The overall quantized LSF residual vector produced by the summer 106 is provided to a summer 116 which adds a correlation component to the overall quantized LSF residual vector to produce a quantized LSF differential vector. The quantized LSF differential vector is then provided to a delay line 118 which delays this vector by one frame time (e.g., 20 ms) and then provides this delayed vector to a multiplier 120. The multiplier 120 multiplies the delayed quantized LSF differential vector by a backward prediction coefficient which, preferably, is the same backward prediction coefficient used within the quantizer sections 30 and 32. The output of the multiplier 120 is then provided to the summer 116 which sums this signal with the overall quantized LSF residual vector as noted above. A summer 122 sums the quantized LSF differential vector with the long-term average LSF vector (which is the same as that used in the quantizer sections 30 and 32) to produce the quantized LSF vector for that speech frame.
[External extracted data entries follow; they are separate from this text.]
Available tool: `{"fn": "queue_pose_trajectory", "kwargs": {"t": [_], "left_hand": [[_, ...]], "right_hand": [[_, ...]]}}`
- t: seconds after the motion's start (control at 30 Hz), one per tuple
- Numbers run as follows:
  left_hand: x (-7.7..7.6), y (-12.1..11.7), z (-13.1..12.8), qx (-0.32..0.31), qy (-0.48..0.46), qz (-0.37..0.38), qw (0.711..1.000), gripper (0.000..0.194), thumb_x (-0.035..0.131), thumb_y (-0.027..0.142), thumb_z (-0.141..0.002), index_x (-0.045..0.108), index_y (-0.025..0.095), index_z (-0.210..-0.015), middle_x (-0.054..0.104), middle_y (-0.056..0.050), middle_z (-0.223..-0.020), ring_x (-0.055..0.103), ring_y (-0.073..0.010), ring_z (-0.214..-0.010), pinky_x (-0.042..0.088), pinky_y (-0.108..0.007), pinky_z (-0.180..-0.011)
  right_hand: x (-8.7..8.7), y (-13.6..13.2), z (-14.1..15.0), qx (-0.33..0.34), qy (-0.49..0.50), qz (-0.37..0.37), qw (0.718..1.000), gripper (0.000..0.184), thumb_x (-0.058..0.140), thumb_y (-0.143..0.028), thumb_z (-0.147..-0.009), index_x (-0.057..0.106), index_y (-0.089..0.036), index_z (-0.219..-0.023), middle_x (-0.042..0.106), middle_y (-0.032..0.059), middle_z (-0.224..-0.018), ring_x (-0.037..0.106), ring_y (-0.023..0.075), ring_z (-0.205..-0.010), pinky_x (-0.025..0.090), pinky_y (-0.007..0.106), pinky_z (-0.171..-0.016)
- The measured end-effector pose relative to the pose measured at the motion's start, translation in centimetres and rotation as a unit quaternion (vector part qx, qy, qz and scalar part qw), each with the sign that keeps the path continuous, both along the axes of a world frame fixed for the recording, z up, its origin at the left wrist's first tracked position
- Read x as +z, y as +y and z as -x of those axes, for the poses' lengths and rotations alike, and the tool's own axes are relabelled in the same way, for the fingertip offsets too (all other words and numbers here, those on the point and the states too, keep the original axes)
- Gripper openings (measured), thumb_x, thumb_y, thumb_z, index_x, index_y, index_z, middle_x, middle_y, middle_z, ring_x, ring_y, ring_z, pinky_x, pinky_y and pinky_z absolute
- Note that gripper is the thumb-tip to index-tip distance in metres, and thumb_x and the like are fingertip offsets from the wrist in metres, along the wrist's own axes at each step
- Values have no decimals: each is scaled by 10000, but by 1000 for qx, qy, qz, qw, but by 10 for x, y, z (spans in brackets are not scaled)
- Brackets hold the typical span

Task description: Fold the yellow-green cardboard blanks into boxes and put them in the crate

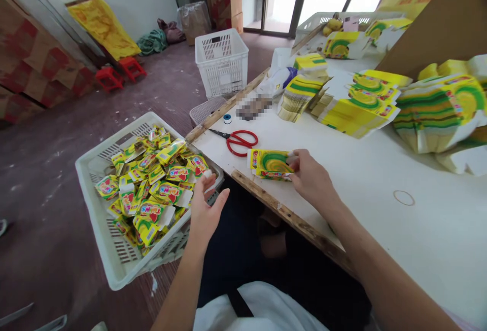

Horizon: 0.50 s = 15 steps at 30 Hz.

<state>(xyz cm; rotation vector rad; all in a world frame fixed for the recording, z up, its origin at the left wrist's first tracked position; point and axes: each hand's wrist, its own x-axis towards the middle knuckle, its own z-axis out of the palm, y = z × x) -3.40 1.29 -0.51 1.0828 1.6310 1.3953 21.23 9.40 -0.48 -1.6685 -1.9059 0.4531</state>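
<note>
My right hand (310, 176) rests at the white table's near edge (380, 194), fingers closed on a small folded yellow-green carton (271, 163). My left hand (205, 209) hovers open, palm up and empty, beside the rim of a white plastic crate (114, 260) on the floor. The crate is filled with several folded yellow-green cartons (152, 189). Red-handled scissors (238, 141) lie on the table just beyond the held carton.
Stacks of flat yellow cartons (357, 103) cover the table's far half. A rubber band (404, 197) lies to the right. An empty white crate (221, 60) and red stools (122, 72) stand on the floor; a small basket (205, 110) sits by the table.
</note>
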Motion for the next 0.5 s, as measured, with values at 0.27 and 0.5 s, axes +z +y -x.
{"fn": "queue_pose_trajectory", "kwargs": {"t": [0.27, 0.5], "left_hand": [[21, -7, -49, -96, -331, -61, 937, 614, 796, 625, -636, 647, 192, -1046, 698, -109, -1048, 657, -272, -1031, 525, -386, -901], [41, 6, -56, 100, -360, -128, 919, 529, 734, 689, -673, 543, 196, -697, 485, 43, -626, 481, -93, -565, 468, -211, -591]], "right_hand": [[31, -61, 50, 145, 362, 126, 912, 435, 613, -212, -736, 415, -246, -1122, 625, 9, -845, 633, 180, -729, 534, 321, -658], [37, -93, 89, 209, 415, 174, 868, 361, 603, -142, -702, 531, -232, -1043, 644, 9, -885, 613, 152, -768, 518, 287, -700]]}}
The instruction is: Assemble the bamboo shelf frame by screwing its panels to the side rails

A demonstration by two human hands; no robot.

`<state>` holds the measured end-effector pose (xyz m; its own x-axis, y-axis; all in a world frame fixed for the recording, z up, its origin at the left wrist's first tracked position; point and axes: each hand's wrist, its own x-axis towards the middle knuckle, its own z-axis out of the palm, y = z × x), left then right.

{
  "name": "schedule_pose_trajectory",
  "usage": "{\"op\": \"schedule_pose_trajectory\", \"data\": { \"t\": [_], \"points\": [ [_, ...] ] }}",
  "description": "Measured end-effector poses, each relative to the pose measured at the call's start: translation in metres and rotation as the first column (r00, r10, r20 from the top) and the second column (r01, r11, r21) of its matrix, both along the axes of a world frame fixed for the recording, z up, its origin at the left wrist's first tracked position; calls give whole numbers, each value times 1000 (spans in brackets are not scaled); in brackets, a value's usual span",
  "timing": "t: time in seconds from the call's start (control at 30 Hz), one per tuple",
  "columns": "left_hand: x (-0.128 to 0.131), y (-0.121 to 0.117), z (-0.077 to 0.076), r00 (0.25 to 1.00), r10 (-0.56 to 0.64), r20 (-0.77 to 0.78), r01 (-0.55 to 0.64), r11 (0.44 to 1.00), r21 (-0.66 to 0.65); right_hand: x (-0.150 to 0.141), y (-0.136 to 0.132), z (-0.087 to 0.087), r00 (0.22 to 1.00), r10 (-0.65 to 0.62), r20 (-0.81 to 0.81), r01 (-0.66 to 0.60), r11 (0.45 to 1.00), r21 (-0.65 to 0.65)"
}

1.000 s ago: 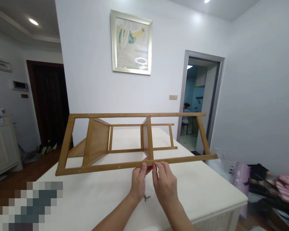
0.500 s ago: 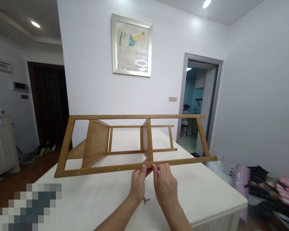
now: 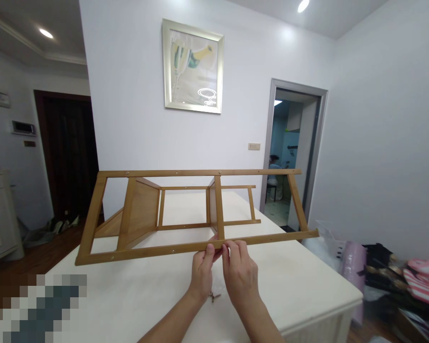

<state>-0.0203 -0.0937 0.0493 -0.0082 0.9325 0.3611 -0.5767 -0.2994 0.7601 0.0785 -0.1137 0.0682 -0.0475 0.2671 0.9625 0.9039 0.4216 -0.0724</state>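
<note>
A wooden shelf frame (image 3: 143, 255), with two panels between its ladder-like sides, lies on its side on the white table (image 3: 136, 300). My left hand (image 3: 201, 271) is closed on the near rail, thumb in front and fingers reaching behind it, by the crosspiece joint. Just right of it, my right hand (image 3: 240, 271) has its fingers bent and pinched against the same rail at that joint. Whatever its fingertips hold, if anything, is hidden. Several small screws (image 3: 214, 297) lie on the tabletop between my forearms, beside what looks like a clear plastic bag (image 3: 219, 283).
Past the table's right edge are a pink-purple roll (image 3: 353, 267), clear plastic wrapping (image 3: 321, 247) and a pile of striped cloth (image 3: 423, 281). A wall with a framed picture (image 3: 193, 66) stands behind the table. Through the doorway (image 3: 271, 143) a person (image 3: 276, 174) is partly visible.
The whole view has shifted slightly, so everything sits a little further left. Both hands stay at the same joint of the frame, with the right hand's fingers only slightly changed.
</note>
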Motion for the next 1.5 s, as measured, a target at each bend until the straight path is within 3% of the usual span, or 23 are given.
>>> {"op": "schedule_pose_trajectory", "data": {
  "t": [0.13,0.37,0.53,0.63,0.8,1.0,1.07,1.17,1.27,1.4,1.5],
  "points": [
    [0,1,-1,1000,5,-2,-5,1000,-4,2,3,-2,997,-75,6,76,997,-14],
    [0,3,-4,1000,23,4,-23,1000,-2,23,-8,-14,988,96,-118,-103,993,-59],
    [1,2,-4,999,43,-1,-43,999,-2,47,-13,-42,979,59,-194,-111,957,-269],
    [1,3,-5,999,52,-6,-52,999,-1,57,-12,-58,988,107,-112,-143,909,-391],
    [3,6,-9,996,80,29,-79,996,-41,59,-9,-73,987,151,58,-104,871,-481],
    [4,6,-10,995,93,35,-90,994,-69,58,-3,-82,984,99,147,-27,905,-424],
    [4,6,-10,995,91,29,-89,994,-64,58,-1,-85,989,116,94,-68,910,-409],
    [4,6,-11,996,84,21,-82,995,-61,58,0,-89,977,178,-114,-210,880,-425],
    [4,5,-12,997,77,11,-76,996,-55,54,-9,-85,902,235,-363,-372,850,-373],
    [4,5,-12,998,64,-13,-64,997,-35,45,-34,-61,754,250,-608,-459,862,-215],
    [3,5,-11,996,77,-53,-76,997,4,38,-47,-35,680,297,-670,-533,828,-174]
  ]
}}
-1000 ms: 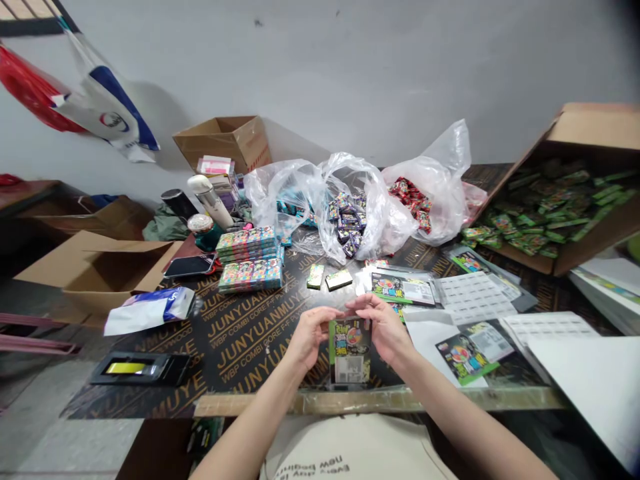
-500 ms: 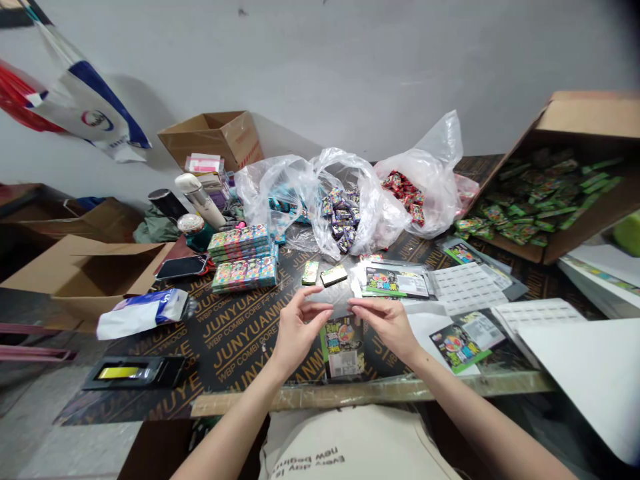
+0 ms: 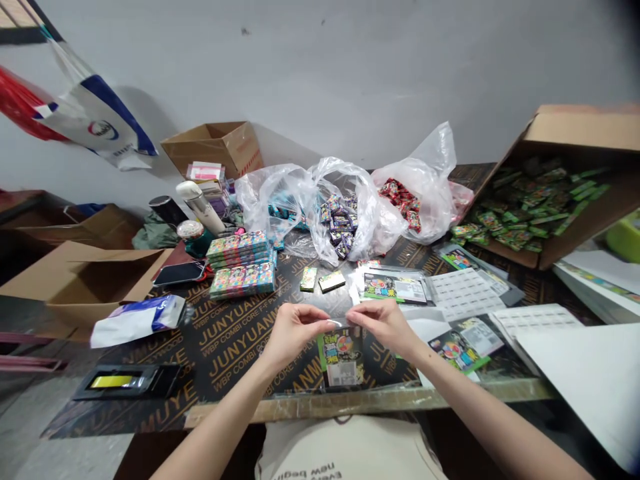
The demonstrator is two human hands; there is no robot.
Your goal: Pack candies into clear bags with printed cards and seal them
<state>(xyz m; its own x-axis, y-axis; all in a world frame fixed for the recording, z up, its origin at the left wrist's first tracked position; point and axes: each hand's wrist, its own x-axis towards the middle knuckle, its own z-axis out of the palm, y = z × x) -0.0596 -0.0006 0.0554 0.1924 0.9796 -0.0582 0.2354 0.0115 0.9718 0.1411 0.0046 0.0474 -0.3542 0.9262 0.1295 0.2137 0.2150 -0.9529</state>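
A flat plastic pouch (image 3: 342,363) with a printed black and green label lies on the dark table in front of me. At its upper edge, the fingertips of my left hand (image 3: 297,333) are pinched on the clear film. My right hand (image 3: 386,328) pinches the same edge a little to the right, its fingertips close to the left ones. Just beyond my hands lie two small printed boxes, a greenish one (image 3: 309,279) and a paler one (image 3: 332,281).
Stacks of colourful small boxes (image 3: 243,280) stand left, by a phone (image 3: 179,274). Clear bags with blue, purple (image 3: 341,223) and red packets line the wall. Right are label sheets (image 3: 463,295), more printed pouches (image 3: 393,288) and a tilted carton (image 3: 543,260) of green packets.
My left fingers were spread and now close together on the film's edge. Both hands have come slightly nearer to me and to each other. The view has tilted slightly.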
The operation of the delay circuit 118, the multiplier 120 and the summers 116 and 122 returns the DC bias and the correlation component to the overall quantized LSF residual vector, both of which were removed by the encoder system using the backward prediction networks of the quantizer sections 30 and 32. Thus, when a Mode A speech frame is present, the backward prediction coefficient is the matrix A and the long-term average LSF vector is the same as that provided to the summer 36 of FIG. 2 while, when a Mode B or a Mode C speech frame is present, the backward prediction coefficient is about 0.375 or whatever other scalar multiplier (or other signal) was used in the quantizer section 32 and the long-term average LSF vector is the same as that provided to the summer 52 of FIG. 3.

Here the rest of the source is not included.